Even the preparation of a negotiating text for this meeting showed how old ideas continue to hamper progress. The earlier meetings were held on the principle that existing legal documents, frameworks and bodies would remain unaffected, but in all likelihood, the only way to achieve the aims of the talks is to restrict the freedoms enshrined in UNCLOS.
Hu Xuedong, deputy head of the office of the China Ocean Mineral Resources Research and Development Association, describes two opposing camps on high seas biodiversity: with the European Union on one side, and the United States, Russia and Japan on the other.
The EU wants to see rigorous third-party assessments of environmental impact assessments, and for mining to be permitted only when there is a full understanding of the risks. Such assessments would not only be expensive to produce, but perhaps impossible given current science and technology.
The US, Russia and Japan, on the other hand, want to see assessments based on “the most advanced science and technology” – that is, to understand the risks as far as capabilities allow. They refuse to consider third party assessments.

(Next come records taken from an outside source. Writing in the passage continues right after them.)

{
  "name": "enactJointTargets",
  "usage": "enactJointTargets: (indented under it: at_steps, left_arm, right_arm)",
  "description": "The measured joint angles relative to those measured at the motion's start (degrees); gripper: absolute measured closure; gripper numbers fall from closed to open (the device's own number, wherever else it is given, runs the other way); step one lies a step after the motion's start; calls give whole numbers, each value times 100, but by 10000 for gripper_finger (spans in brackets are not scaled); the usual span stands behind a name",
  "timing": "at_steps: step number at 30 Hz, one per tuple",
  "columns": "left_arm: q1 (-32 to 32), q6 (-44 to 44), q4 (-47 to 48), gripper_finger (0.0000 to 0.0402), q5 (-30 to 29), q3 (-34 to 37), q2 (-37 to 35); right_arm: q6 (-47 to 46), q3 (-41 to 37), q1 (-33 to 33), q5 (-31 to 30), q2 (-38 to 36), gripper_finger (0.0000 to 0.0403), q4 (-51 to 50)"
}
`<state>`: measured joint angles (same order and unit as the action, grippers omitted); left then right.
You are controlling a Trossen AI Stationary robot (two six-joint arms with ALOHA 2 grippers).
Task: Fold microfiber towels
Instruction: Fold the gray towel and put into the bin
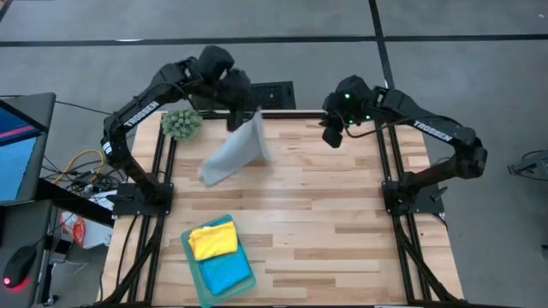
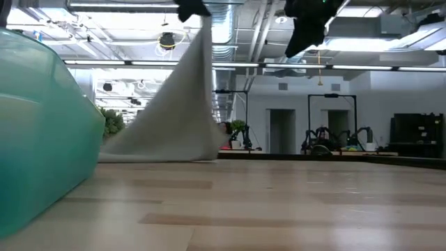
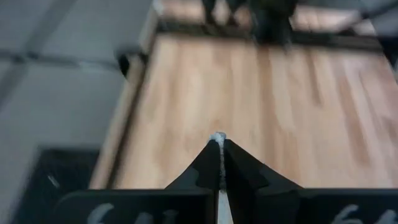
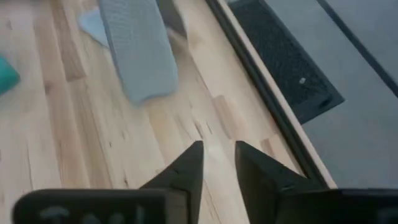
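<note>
Your left gripper [image 1: 244,107], raised over the far edge of the table [image 1: 342,222], is clamped on one corner of the light grey towel [image 1: 233,156]; a tuft of cloth shows between its closed fingertips [image 3: 211,163] in the left wrist view. The towel hangs as a slanted sheet, its lower edge resting on the wood near the plant ball [image 1: 181,123]. Your right gripper [image 1: 334,135] hovers over the far right of the table with its fingers parted and nothing between them. A yellow towel [image 1: 213,240] lies on a blue towel [image 1: 227,274] in the teal tray [image 1: 190,257] at the near left. To fold well, bring the right gripper to the free upper corner, level both corners, then lay the towel flat without dragging.
</note>
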<state>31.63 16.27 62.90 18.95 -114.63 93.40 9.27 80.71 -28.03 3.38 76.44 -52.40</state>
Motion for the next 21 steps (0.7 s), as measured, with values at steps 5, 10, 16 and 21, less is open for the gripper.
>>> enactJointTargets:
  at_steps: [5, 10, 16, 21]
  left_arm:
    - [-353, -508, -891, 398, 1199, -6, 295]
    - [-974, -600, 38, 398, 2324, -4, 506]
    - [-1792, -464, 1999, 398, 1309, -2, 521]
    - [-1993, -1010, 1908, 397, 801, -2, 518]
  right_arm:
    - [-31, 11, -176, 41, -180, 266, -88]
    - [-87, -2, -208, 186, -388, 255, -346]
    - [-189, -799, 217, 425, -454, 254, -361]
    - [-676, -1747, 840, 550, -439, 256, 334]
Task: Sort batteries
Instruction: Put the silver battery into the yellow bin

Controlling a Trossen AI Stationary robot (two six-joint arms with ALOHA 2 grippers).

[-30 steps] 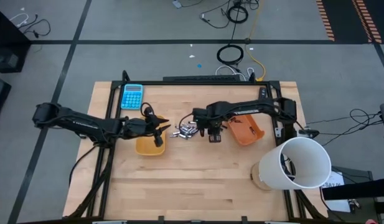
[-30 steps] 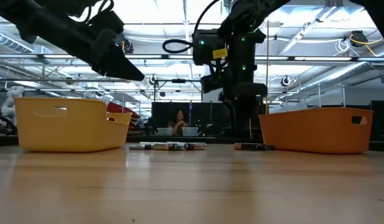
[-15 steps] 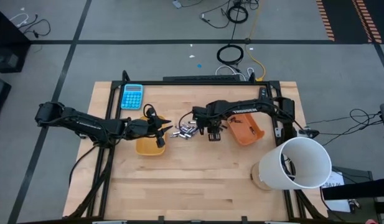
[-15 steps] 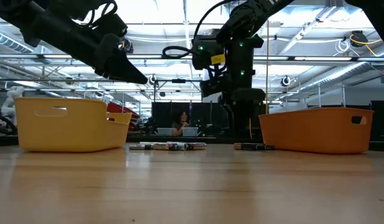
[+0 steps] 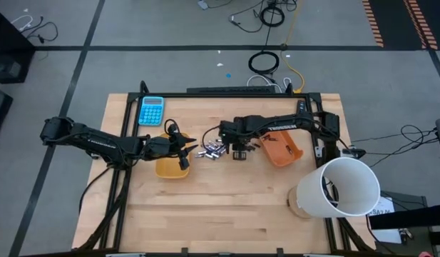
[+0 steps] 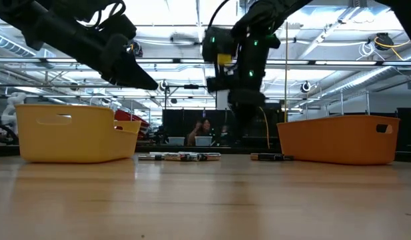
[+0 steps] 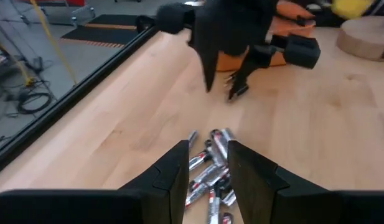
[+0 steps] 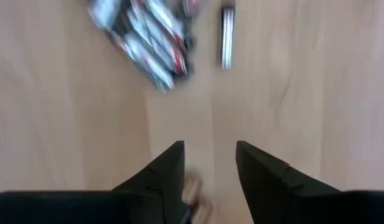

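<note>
Currently, right gripper pointing down at 3 o'clock of batteries, fingers apart, empty, left gripper outstretched over yellow tray, fingers apart, empty.

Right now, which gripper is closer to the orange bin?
Right. The right gripper hangs just beside the orange bin, between it and the battery pile. The left gripper is across the pile, over the yellow bin.

left claw open, empty | batteries heaped beyond fingers | right arm above table
</note>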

Similarly, creating a large network of marine reserves would restrict the current freedom to fish. In 2011 a marine reserve in the Antarctic’s Ross Sea was proposed but it was only in October 2016 that it was passed – and was a third smaller than originally planned.
“It’s clear that [a final treaty] will be put in place. But two years is optimistic, it could be three to five years, if not longer, because [discussion of] every topic is going to be slow,” says Xue Guifan.
The nuances of China’s position
The BBNJ talks in New York will disrupt the existing marine governance system. Russia is strongly opposed to extending marine protection; Japan is also resistant. China, standing with other developing nations, has a more nuanced position.
Li Shuo, senior climate and oceans advisor at Greenpeace, thinks that China needs to promote “benefit sharing” (equal access to resources) with other developing nations. But China already benefits from significant advances it has made in marine science and technology, and is wary of surrendering too many of its own interests.
China’s distant water fishing fleet is the world’s largest; it has research teams working deep in Antarctic and Pacific waters; and prospecting teams working on the seabed. Backed by its economic strength, China has an increasing stake in global marine development and research.
“There aren’t many nations in the same awkward position as China,” says Li Shuo, referring to China’s conflicting interests of sharing access to natural resources with developing countries and protecting its own interests
The decision by five of the world’s largest krill fishing companies, including a Chinese firm, to halt fishing in ecologically vulnerable waters off Antarctica, along with a China-EU ocean partnership, are a positive sign that China is willing to compromise. China has long been opposed to protecting Antarctic reserves, but these subtle shifts have left people wondering if the country’s stance is changing.
Patrick Halpin, associate professor of Marin Geospatial Ecology at Duke University, hopes to see “China evaluate the role it plays in the migratory routes of marine species, and play a full role in their protection”.